The data revealed that teachers were not as dispassionate as they thought they were but also that it was not a black/white issue. Teachers had favourites [gasp]. Their good judgement was creating a situation where race relations were being damaged because there was a perception of discrimination against a group.
The school works very hard to improve perception because it is extremely important to school culture, to academic attainment, to how welcome parents feel - it's all a circle feeding into itself and gathering a momentum of its own. If an element of the perception is causing problems, then it is important to address that. The school is funded by the taxes of the community and only caters for students who live in the catchment. All stakeholders are able to participate in policy decisions, to question the administration and to get respectful answers. It is a very democratic system. It is also a system where students understand that a certain amount of trust is placed in them and they are assumed to be active and positive participants in their own education. "Trust but monitor" could accurately describe how it operates. Positive expectations generate a culture of engagement.

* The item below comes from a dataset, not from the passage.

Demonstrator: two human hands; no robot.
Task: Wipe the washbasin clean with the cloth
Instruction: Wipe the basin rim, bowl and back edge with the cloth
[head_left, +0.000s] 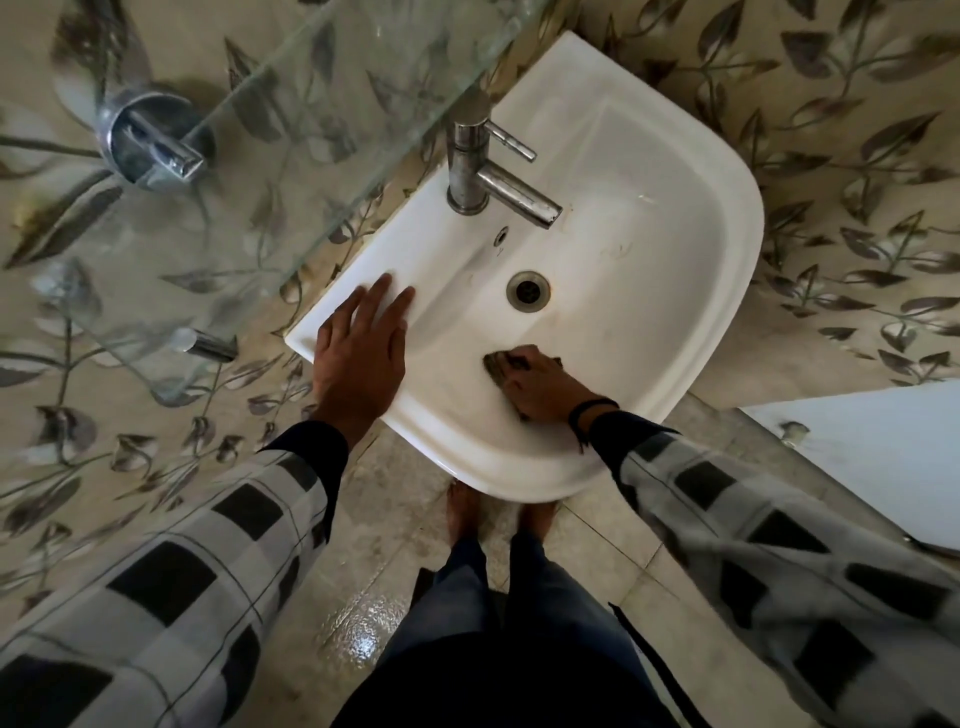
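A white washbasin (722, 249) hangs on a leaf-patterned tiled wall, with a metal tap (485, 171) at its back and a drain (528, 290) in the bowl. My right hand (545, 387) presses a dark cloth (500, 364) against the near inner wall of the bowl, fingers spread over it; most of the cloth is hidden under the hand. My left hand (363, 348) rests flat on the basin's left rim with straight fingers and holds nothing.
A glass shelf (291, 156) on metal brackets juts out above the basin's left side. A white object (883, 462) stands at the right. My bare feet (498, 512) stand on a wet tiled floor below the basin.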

The basic feeling that the school wishes all students to feel is that the entire community is concerned with each individual student's personal human dignity. The dignity of the individual student is at the heart of discipline policy and strategies permitted for classroom management. Individual student treatment is data driven and so is intervention policy. Interventions are as appropriate as humanly possible. Intervention options and escalations are clearly set out, with different categories of offense identified and stages of carrot/stick followed to the letter, with parents always informed and invited to be involved. (Some just shrug, which is sad).
Community resources are sometimes involved too - the community youth initiative officer works closely with youth in danger of gang influence, delinquency, etc. The police seek to prevent crime such as drug dealing rather than arrest a student after the fact. Again, all police decisions are open to public scrutiny, and in my particular home municipality, policy and programmes are data driven with an eye to improving community integration.
You can complain that that costs money. It certainly does.
But basing school policy on teacher perceptions or student perceptions or parent perceptions alone is nonsense, and may be working against everything the school hopes to achieve.
All discipline policy and all quality of life policies in a school should be data driven.